Segunda essa perspectiva, as diversas entidades psicopatológicas podem ser concebidas como redes de endofenótipos emocionais. Ou seja, como redes de fenótipos intermediários epigeneticamente desenvolvidos que influenciam de forma estável ao longo do ciclo vital padrões de expressividade emocional e susceptibilidade a eventos estressores (Burgdorf et al., 2011, 2017). O estudo das bases neurais desses sistemas emocionais está contribuindo para uma melhor compreensão da fisiopatogenia e nosologia das doenças mentais e desenvolvimento de tratamentos biológicos mais eficientes (processos emocionais primários). Ao mesmo tempo, a teoria fundamenta as práticas psicoterápicas baseadas em estratégias comportamentais de condicionamento (processos emocionais seduncários) e de reestruturação cognitiva (processos emocionais terciários).


(1) Uma dos assuntos mais interessantes investigados por Panksepp são as vocalizações ultrasônicas de 50 Khz ou chirps, emitidas por roedores em situações com valência emocional negativa ou, principalmente, positiva (Burgdorf et al., 2011, 2017). Quando separados da mãe, os bebês roedores emitem vocalizações de distress, as quais são atenuadas por baixas doses de opióides. Quando estão brincando, sendo acariciados ou recebendo cosquinhas, os filhotes emitem risinhos ultrasônicos. A freqüência desses risinhos ultrasônicos é preditiva do desempenho cognitivo na idade adulta.


Referências

Barrett,  L. F. (2017). The theory of constructed emotion: an active inference account of interoception and categorization. Social, Cognitive and Affective Neuroscience, 12(11):1833. (doi: 10.1093/scan/nsx060..

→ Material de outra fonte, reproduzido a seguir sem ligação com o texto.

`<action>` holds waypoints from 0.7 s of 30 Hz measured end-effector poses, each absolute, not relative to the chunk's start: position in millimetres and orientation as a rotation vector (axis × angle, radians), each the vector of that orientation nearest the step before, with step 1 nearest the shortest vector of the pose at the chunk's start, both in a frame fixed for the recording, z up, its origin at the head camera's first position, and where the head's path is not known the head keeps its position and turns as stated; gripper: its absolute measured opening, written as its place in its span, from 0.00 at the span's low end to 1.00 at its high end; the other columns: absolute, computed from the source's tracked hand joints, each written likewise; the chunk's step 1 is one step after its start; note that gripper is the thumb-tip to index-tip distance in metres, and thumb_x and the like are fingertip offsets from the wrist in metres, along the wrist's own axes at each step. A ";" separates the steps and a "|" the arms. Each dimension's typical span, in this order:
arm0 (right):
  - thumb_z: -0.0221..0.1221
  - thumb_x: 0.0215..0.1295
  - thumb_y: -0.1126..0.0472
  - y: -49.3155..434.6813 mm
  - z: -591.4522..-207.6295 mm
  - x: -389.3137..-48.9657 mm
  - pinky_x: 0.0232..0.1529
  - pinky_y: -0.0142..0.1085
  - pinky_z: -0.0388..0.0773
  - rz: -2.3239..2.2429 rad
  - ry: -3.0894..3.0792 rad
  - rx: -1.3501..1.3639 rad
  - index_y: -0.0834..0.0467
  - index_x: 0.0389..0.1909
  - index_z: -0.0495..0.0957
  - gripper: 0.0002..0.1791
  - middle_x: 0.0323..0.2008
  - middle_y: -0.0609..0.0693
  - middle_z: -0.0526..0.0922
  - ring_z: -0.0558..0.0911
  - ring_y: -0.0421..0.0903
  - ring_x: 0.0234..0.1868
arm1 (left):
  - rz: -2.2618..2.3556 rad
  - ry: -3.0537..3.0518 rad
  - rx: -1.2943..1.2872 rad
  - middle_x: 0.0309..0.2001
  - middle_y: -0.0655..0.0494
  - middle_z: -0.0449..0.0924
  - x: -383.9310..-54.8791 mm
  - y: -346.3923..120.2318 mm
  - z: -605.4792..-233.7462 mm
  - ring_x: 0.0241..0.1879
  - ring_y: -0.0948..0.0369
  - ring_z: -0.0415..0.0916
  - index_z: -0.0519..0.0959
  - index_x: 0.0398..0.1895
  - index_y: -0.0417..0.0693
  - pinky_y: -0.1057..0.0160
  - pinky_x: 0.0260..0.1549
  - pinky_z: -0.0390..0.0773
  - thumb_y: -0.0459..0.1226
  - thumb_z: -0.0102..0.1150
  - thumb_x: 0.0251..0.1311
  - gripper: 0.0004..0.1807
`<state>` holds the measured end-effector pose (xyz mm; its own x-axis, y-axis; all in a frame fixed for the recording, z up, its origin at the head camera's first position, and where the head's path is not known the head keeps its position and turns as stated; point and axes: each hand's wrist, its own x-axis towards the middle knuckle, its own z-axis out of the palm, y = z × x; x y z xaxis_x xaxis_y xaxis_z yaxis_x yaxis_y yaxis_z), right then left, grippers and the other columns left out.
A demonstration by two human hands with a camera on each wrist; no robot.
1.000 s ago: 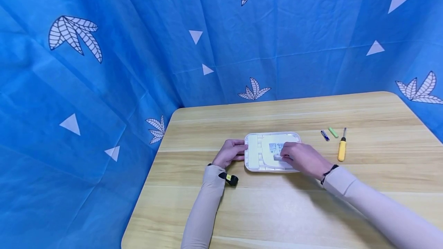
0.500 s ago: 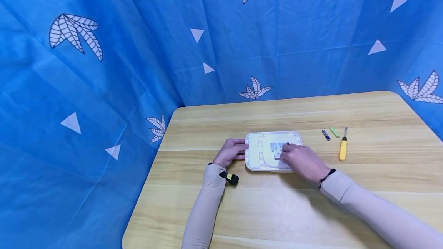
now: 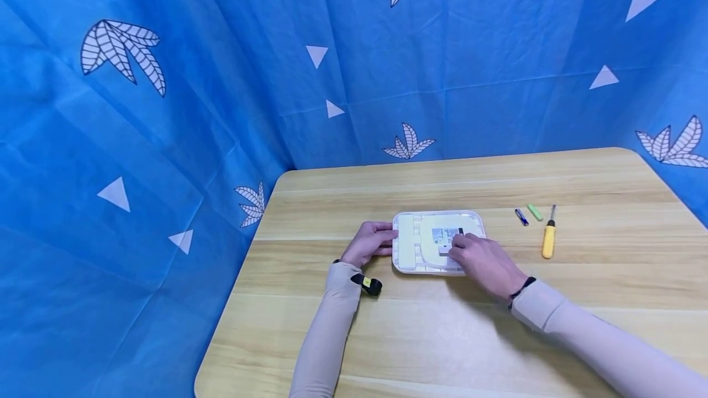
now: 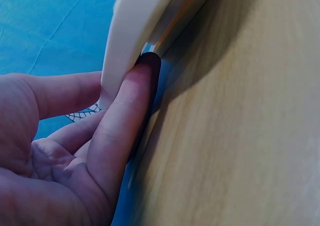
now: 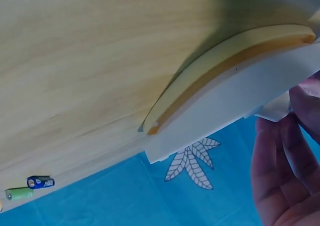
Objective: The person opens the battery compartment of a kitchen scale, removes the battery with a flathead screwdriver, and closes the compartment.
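Note:
A white, rounded rectangular device (image 3: pixel 406 241) lies on the table with a printed label (image 3: pixel 442 235) on its upward face. My left hand (image 3: pixel 369 243) grips its left edge; in the left wrist view the thumb is on one face and a finger under the other. Over the right part of the device, my right hand (image 3: pixel 487 261) pinches a small white cover (image 5: pixel 275 109) between thumb and fingers. That piece is at the device's surface, partly hidden by the fingers. Beneath the device, a curved yellow-and-orange part (image 5: pixel 220 61) meets the table in the right wrist view.
Right of the device lie a blue battery (image 3: pixel 521 217), a green battery (image 3: pixel 534 212) and a screwdriver (image 3: pixel 548 239) with a yellow handle. A blue patterned curtain (image 3: pixel 354 78) hangs behind and left of the wooden table (image 3: pixel 442 336).
My right hand has shifted slightly, and a dark spot beside the label has come into sight past its fingers. It still holds the small white cover. My left hand keeps its grip.

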<state>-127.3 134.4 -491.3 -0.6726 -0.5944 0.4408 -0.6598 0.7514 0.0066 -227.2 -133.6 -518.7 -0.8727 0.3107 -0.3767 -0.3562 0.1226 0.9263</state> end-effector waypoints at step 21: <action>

Burgdorf, J., Panksepp, J., Moskal, J. R. (2011). Frequency-modulated 50 kHz ultrasonic vocalizations: a tool for uncovering the molecular substrates of positive affect. Neuroscience and Biobehavioral Reviews, 35, 1831-1836.

Burgdorf J., Colechio E.M., Stanton P., Panksepp J..  (2017). Positive Emotional Learning Induces Resilience to Depression: A Role for NMDA Receptor-mediated Synaptic Plasticity. Current Neuropharmacology, .15, 13-10.

Davis, L. K. Panksepp, J. (2017). The emotional foundations of personality: a neurobiological and evolutionary approach. New York: Norton.

Panksepp, J. Biven, L. (2012). The Archeology of Mind. New York, NY. 
Rakic, P. (2009). Evolution of the neocortex: a perspective from developmental biology. Nature Reviews Neuroscience, 10, 1724-1735.
Montag C, Hahn E, Reuter M, Spinath FM, Davis K, Panksepp J. The Role of Nature and Nurture for Individual Differences in Primary Emotional Systems: Evidence from a Twin Study. PLoS One. 2016 Mar 21;11(3):e0151405. doi: 10.1371/journal.pone.0151405.
Shewmon, D. A., Homes, G. L., Byrne, P. A. (1999). Consciousness in congenitally decorticate children: developmental vegetative state as self-fulfilling prophecy. Developmental Medicine and Child Neurology, 41, 364-374.
Sur, M., Rubinstein, J. L. (2005). Patterning and plasticity of the cerebral cortex. Science, 310, 805-810.
Wheeler, M. A., Stuss, D. T., Tulving, E. (1997). Toward a theory of episodic memory: the frontal lobes and autonoetic consciousness. Psychological Bulletin, 121, 331-354.